2

I have to check for forbidden words in a text area when a user tries to validate. The forbidden words list is stored in the jsBlackList array, and this is part of my code so far :

var fieldValue = value;
var hasForbiddenWord = false;
for (i = 0; i < jsBlackList.length; i++) {
    var regex = new RegExp("\\b"+jsBlackList[i]+"\\b","gi");
    fieldValue = fieldValue.replace(regex, '***');
    hasForbiddenWord = hasForbiddenWord || fieldValue.match(regex);
}
value = fieldValue;

But the problem is, jsBlackList has some accented characters, while the user could write without accent (for example, jsBlackList can have "déjà", and the user has typed "deja", "déja" or "dejà").

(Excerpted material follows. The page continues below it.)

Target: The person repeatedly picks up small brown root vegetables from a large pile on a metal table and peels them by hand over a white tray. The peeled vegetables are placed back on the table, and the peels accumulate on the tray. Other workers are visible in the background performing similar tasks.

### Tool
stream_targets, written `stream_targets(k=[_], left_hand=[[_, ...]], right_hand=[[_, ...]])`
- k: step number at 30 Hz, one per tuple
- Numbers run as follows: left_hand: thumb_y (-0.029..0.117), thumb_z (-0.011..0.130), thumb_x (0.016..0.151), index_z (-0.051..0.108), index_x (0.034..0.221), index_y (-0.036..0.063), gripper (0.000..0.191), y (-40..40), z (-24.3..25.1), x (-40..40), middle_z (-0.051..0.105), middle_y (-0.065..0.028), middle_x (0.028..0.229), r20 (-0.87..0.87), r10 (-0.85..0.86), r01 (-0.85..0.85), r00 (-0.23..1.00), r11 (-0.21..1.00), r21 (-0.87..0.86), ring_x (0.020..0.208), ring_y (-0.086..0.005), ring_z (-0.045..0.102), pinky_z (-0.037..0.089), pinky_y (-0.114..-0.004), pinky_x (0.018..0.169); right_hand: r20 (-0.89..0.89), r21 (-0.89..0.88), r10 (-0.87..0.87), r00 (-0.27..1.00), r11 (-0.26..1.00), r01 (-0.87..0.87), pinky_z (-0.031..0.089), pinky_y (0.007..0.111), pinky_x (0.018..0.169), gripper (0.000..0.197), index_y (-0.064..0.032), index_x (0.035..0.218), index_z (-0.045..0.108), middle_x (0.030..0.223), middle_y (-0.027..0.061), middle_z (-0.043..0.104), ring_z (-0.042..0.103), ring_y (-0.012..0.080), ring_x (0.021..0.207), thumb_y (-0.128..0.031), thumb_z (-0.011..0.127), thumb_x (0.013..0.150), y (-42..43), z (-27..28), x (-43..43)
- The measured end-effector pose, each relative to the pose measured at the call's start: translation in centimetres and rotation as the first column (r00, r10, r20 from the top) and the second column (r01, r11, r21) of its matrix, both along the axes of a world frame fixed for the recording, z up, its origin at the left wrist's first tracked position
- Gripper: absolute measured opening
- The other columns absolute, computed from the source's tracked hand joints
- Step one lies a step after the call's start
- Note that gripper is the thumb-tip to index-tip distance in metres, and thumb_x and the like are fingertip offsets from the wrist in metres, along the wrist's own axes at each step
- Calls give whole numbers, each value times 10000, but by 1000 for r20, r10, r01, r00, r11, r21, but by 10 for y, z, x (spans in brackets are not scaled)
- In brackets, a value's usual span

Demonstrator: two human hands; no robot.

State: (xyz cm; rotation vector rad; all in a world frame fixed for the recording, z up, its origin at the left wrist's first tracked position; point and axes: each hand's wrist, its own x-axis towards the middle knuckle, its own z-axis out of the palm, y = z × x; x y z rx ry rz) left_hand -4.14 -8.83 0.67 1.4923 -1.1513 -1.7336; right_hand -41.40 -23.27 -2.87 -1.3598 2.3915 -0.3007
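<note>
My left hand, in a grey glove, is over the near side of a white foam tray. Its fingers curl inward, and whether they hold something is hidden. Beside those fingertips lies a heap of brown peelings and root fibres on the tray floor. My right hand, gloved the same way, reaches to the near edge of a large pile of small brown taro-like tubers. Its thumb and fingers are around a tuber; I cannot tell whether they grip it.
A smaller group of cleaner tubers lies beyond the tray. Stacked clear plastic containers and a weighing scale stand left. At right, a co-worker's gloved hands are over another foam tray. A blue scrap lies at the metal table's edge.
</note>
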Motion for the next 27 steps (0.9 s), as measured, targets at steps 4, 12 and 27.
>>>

How can I check for missing accents ?

NB about "Marked as duplicate" : the duplicate questions are about "regexp without accent to check text with accents", mine was "regexp with accent to check text with potential missing accents".

Meowcate
  • 371
  • 1
  • 4
  • 12

3 Answers3

2

You need to create a list of equivalences and in your regex OR all the equivalences:

dé|ejà|a
Konstantin Dinev
  • 34,219
  • 14
  • 75
  • 100
2

One way to accomplish this i to change Your black list a bit:

Replace all characters with accent by same alternation.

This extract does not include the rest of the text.